Work to complete:
The expected answer is every line of the material, reproduced exactly.

Data section:
· · · · · · ·
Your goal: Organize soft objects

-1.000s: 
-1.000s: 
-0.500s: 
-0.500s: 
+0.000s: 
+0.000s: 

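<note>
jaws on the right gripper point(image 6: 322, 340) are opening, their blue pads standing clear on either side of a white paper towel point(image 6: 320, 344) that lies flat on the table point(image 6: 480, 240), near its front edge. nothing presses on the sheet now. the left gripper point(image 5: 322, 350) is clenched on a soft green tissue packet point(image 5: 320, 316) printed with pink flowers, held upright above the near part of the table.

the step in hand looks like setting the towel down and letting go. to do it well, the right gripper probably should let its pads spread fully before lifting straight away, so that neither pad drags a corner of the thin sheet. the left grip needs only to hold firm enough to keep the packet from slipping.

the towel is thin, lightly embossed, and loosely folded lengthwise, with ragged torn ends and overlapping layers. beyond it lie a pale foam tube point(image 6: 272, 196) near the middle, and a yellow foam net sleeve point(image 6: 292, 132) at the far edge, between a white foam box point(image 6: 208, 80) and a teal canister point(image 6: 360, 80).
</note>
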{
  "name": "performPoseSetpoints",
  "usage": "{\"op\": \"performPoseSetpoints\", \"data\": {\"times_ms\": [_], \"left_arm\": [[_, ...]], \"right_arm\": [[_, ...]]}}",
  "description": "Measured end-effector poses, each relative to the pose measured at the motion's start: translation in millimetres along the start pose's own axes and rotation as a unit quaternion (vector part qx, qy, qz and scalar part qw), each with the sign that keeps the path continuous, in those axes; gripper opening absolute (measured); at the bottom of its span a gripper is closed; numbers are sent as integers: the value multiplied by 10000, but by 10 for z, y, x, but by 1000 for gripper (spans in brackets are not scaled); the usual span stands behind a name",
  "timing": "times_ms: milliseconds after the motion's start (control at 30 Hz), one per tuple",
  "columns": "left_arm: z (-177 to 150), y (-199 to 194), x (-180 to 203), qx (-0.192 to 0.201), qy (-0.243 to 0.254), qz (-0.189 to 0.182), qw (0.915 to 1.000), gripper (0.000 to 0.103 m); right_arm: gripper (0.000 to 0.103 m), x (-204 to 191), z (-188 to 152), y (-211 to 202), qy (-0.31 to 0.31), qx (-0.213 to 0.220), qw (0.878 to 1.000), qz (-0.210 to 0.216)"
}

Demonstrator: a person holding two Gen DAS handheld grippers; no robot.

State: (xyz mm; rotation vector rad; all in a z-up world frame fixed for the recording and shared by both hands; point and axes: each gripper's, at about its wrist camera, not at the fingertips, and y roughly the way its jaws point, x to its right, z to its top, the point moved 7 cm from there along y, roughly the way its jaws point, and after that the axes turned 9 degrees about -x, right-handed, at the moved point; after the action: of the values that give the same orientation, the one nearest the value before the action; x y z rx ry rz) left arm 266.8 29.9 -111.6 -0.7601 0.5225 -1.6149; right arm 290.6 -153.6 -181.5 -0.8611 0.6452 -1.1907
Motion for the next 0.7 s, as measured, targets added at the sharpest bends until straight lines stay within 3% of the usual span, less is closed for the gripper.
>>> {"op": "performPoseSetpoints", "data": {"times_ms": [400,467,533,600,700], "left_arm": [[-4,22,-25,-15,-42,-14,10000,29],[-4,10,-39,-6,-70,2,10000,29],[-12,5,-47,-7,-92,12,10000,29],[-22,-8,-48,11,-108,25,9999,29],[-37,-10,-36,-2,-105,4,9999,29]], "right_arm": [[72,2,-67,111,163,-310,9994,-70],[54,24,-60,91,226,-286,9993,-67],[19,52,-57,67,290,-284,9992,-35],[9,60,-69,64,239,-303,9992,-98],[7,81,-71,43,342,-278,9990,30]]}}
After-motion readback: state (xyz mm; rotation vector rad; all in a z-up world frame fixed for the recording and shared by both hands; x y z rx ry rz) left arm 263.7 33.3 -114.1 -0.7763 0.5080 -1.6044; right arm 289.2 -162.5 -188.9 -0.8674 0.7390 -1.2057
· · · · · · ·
Answer section:
Your goal: Organize soft objects

-1.000s: 
-1.000s: 
-0.500s: 
-0.500s: 
+0.000s: 
+0.000s: 

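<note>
jaws on the right gripper point(image 6: 322, 340) are opening, their blue pads standing clear on either side of a white paper towel point(image 6: 320, 344) that lies flat on the table point(image 6: 480, 240), near its front edge. nothing presses on the sheet now. the left gripper point(image 5: 322, 350) is clenched on a soft green tissue packet point(image 5: 320, 316) printed with pink flowers, held upright above the near part of the table.

the step in hand looks like setting the towel down and letting go. to do it well, the right gripper probably should let its pads spread fully before lifting straight away, so that neither pad drags a corner of the thin sheet. the left grip needs only to hold firm enough to keep the packet from slipping.

the towel is thin, lightly embossed, and loosely folded lengthwise, with ragged torn ends and overlapping layers. beyond it lie a pale foam tube point(image 6: 272, 196) near the middle, and a yellow foam net sleeve point(image 6: 292, 132) at the far edge, between a white foam box point(image 6: 208, 80) and a teal canister point(image 6: 360, 80).
</note>
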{
  "name": "performPoseSetpoints",
  "usage": "{\"op\": \"performPoseSetpoints\", \"data\": {\"times_ms\": [_], \"left_arm\": [[_, ...]], \"right_arm\": [[_, ...]]}}",
  "description": "Measured end-effector poses, each relative to the pose measured at the motion's start: translation in millimetres along the start pose's own axes and rotation as a unit quaternion (vector part qx, qy, qz and scalar part qw), each with the sign that keeps the path continuous, in those axes; gripper opening absolute (measured); at the bottom of its span a gripper is closed; numbers are sent as integers: the value multiplied by 10000, but by 10 for z, y, x, but by 1000 for gripper (spans in brackets are not scaled); the usual span stands behind a name",
  "timing": "times_ms: milliseconds after the motion's start (control at 30 Hz), one per tuple",
  "columns": "left_arm: z (-177 to 150), y (-199 to 194), x (-180 to 203), qx (-0.192 to 0.201), qy (-0.243 to 0.254), qz (-0.189 to 0.182), qw (0.915 to 1.000), gripper (0.000 to 0.103 m); right_arm: gripper (0.000 to 0.103 m), x (-204 to 191), z (-188 to 152), y (-211 to 202), qy (-0.31 to 0.31), qx (-0.213 to 0.220), qw (0.878 to 1.000), qz (-0.210 to 0.216)"
}

Demonstrator: a person holding two Gen DAS handheld grippers; no robot.

State: (xyz mm; rotation vector rad; all in a z-up world frame fixed for the recording and shared by both hands; point and axes: each gripper's, at about its wrist camera, not at the fingertips, and y roughly the way its jaws point, x to its right, z to its top, the point moved 7 cm from there along y, roughly the way its jaws point, and after that the axes turned 9 degrees about -x, right-handed, at the moved point; after the action: of the values that give the same orientation, the one nearest the value before the action; x y z rx ry rz) left arm 266.8 29.9 -111.6 -0.7601 0.5225 -1.6149; right arm 290.6 -153.6 -181.5 -0.8611 0.6452 -1.1907
Motion for the next 0.7 s, as measured, targets added at the sharpest bends until straight lines stay within 3% of the usual span, less is closed for the gripper.
>>> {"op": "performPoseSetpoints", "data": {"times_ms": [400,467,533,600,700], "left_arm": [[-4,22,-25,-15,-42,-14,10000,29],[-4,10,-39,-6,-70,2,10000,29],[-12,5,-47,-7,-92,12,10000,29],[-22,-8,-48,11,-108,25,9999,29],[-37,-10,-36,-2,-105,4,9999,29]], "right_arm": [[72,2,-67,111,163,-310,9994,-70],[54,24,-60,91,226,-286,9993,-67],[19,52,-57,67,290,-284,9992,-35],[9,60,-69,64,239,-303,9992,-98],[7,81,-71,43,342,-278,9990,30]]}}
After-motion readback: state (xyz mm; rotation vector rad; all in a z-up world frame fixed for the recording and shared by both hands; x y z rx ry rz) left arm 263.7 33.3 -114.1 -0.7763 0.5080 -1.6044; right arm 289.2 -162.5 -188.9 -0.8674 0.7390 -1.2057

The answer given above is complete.